Yes. You are receiving an rx.Subscriber which (eventually) checks against a volatile boolean that is set to true when the subscriber's subscription is unsubscribed.

cleaner way with less boilerplate code to check for unsubscribed states

The SyncOnSubscribe and the AsyncOnSubscribe (available as an @Experimental api as of release 1.0.15) was created for this use case. They function as a safe alternative to calling Observable.create. Here is a (contrived) example of the synchronous case.

public static class FooState {
    public Integer next() {
        return 1;
    }
    public void shutdown() {

    }
    public FooState nextState() {
        return new FooState();
    }
}
public static void main(String[] args) {
    OnSubscribe<Integer> sos = SyncOnSubscribe.createStateful(FooState::new, 
            (state, o) -> {
                o.onNext(state.next());
                return state.nextState();
            }, 
            state -> state.shutdown() );
    Observable<Integer> obs = Observable.create(sos); 
}

Note that the SyncOnSubscribe next function is not allowed to call observer.onNext more than once per iteration nor can it call into that observer concurrently.
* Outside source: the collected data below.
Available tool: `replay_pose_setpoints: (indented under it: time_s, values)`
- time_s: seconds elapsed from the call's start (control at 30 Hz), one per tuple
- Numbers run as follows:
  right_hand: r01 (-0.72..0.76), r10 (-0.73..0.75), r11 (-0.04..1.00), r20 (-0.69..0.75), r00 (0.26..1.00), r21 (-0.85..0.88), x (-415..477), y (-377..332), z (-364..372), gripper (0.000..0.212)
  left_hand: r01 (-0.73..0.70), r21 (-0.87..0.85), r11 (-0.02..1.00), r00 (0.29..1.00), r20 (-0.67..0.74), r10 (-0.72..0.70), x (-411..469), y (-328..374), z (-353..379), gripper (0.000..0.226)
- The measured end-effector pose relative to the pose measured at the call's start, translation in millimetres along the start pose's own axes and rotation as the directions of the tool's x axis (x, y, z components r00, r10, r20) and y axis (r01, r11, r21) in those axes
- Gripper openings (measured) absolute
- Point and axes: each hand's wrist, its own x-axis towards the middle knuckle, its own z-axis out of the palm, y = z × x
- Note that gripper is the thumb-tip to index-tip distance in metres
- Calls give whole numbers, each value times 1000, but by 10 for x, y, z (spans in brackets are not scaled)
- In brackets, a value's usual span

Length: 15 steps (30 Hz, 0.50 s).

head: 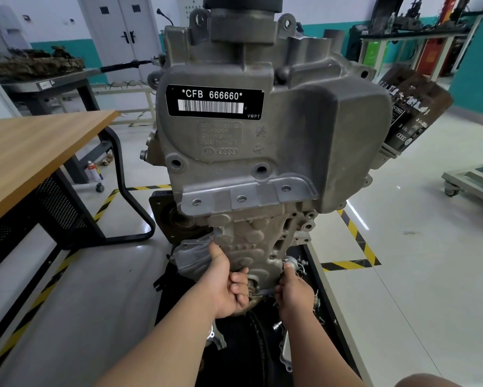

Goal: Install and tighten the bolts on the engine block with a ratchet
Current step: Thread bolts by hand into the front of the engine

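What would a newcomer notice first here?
The grey engine block fills the centre, with a black barcode label reading *CFB 666660* high on its cover. Low down, the left hand and right hand sit close together against the block's base; what they hold is hard to tell. A wooden table stands at left.

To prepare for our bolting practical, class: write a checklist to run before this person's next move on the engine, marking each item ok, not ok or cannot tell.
1. Left hand braced on the engine block, thumb up: ok.
2. Right hand pinches a round metal part: ok.
3. Ratchet in hand: cannot tell.
4. Three flange holes bolted: not ok, empty.
5. Loose hardware nearby: ok.
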Motion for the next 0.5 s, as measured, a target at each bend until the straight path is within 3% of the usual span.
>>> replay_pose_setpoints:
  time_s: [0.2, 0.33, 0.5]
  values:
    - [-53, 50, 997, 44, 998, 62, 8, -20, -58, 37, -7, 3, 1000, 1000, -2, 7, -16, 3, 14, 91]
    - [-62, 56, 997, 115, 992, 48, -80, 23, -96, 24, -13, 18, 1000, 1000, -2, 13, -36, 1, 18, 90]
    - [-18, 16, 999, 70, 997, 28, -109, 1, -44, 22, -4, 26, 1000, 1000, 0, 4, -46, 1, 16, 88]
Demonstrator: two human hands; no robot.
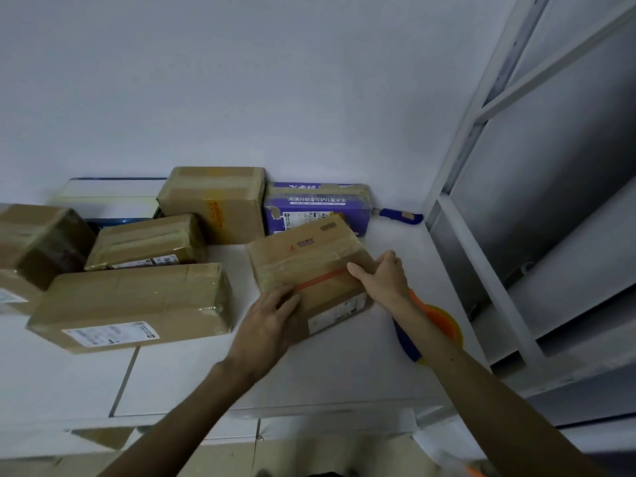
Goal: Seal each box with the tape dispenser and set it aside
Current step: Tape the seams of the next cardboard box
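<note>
We counted five brown cardboard boxes [309, 266] [134, 304] [148, 241] [215, 201] [38, 235], one purple printed carton [316, 208], one white flat box [110, 197], one blue-handled tool [401, 215], one orange-and-blue tape dispenser [444, 321].

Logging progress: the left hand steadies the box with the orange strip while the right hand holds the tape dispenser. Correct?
Not quite. In the head view the right hand holds the box too; the tape dispenser lies on the table under that forearm.
</note>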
Here are a couple of links to the SyncOnSubscribe implementation and tests on the head of the 1.x branch. It's primary usage is to simplify writing observables that iterate or parsing over data synchronously and onNext downstream but doing so in a framework that supports back-pressure and checks if unsubscribed. Essentially you would create a next function which would get invoked every time the downstream operators need a new data element onNexted. Your next function can call onNext either 0 or 1 time.

The AsyncOnSubscribe is designed to play nicely with back pressure for observable sources that operate asynchronously (such as off-box calls). The arguments to your next function include the request count and your provided observable should provide an observable that fulfills data up to that requested amount. An example of this behavior would be paginated queries from an external datasource.

Previously it was a safe practice to transform your OnSubscribe to an Iterable and use Observable.from(Iterable). This implementation gets an iterator and checks subscriber.isUnsubscribed() for you.